Open the PDF in your viewer and zoom to at least 200 percent (ideally 400 percent) on the centre and all four corners of every page. Rotate or invert the view if you suspect a faint light-grey overlay you might be missing. Check PDF properties (File > Properties in Adobe Reader, Tools > Show Inspector in Preview) for any unexpected metadata in Author, Producer, or Creator fields. For a thorough check, open the file in a plain text editor and search for the converter's brand name as a string. A truly clean file will show no tool attribution outside standard generic PDF producer metadata.
A FixTools-generated PDF contains: a PDF file header identifying the PDF version, a page tree object defining the number of pages and their dimensions, a page content stream with the image placement commands, an image XObject embedding your JPEG data using the /DCTDecode filter, and a cross-reference table that lets readers locate each object inside the file. Nothing else. No branding objects, no annotation layers, no transparency masks, no JavaScript, no embedded fonts beyond what the content requires, and no metadata beyond a minimal generic producer field.
No.
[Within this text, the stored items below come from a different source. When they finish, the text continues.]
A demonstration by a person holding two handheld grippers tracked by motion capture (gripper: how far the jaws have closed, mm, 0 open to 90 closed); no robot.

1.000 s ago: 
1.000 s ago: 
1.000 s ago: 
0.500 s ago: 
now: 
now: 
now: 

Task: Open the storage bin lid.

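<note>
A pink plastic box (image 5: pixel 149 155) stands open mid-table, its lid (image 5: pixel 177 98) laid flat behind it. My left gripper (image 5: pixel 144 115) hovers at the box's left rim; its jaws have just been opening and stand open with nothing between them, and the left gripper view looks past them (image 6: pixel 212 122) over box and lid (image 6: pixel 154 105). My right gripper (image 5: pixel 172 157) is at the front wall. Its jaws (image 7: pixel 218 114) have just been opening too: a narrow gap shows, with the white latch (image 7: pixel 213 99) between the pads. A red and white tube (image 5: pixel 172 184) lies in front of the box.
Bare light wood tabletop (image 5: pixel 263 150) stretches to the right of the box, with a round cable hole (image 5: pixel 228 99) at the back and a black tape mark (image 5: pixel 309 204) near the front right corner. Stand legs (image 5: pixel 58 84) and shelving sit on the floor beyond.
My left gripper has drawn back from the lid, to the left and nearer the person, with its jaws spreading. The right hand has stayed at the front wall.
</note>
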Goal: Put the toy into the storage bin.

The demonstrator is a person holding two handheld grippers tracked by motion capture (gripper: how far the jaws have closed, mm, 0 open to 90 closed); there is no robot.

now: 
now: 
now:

The image data embedded in the PDF is the exact JPEG bitstream from your source file, byte for byte. The pixel content is unchanged because there is no decode-and-re-encode cycle. Page dimensions are the only structural thing added: the PDF defines the page size (A4, Letter, or fit-to-image) and the image position and scale on that page so the reader knows where and how big to draw it. No visual elements, overlays, sharpening, colour correction, or modifications of any kind are applied to the image itself during conversion.
Not from inspecting the document itself. FixTools does not embed identifying branding in the visible page content or in attribution metadata that names the converter. The Producer field in the PDF properties contains a minimal generic value rather than a marketing string, which means a recipient checking File > Properties sees no obvious indicator of which tool produced the file. This matters in professional contexts where the choice of free converter is a private workflow detail rather than something to advertise on every client deliverable.
This should not happen because the converter does not insert watermarks anywhere. If you see what looks like a watermark, first check the source JPG itself, the mark may already be in your image (a stock photo licence overlay, a camera-app brand, an editor signature) and the conversion simply carried it through faithfully. Open the source JPG in any image viewer and zoom in to the same area. If the mark is in the source, it will appear in the PDF; if you remove it from the source, the next conversion will be clean.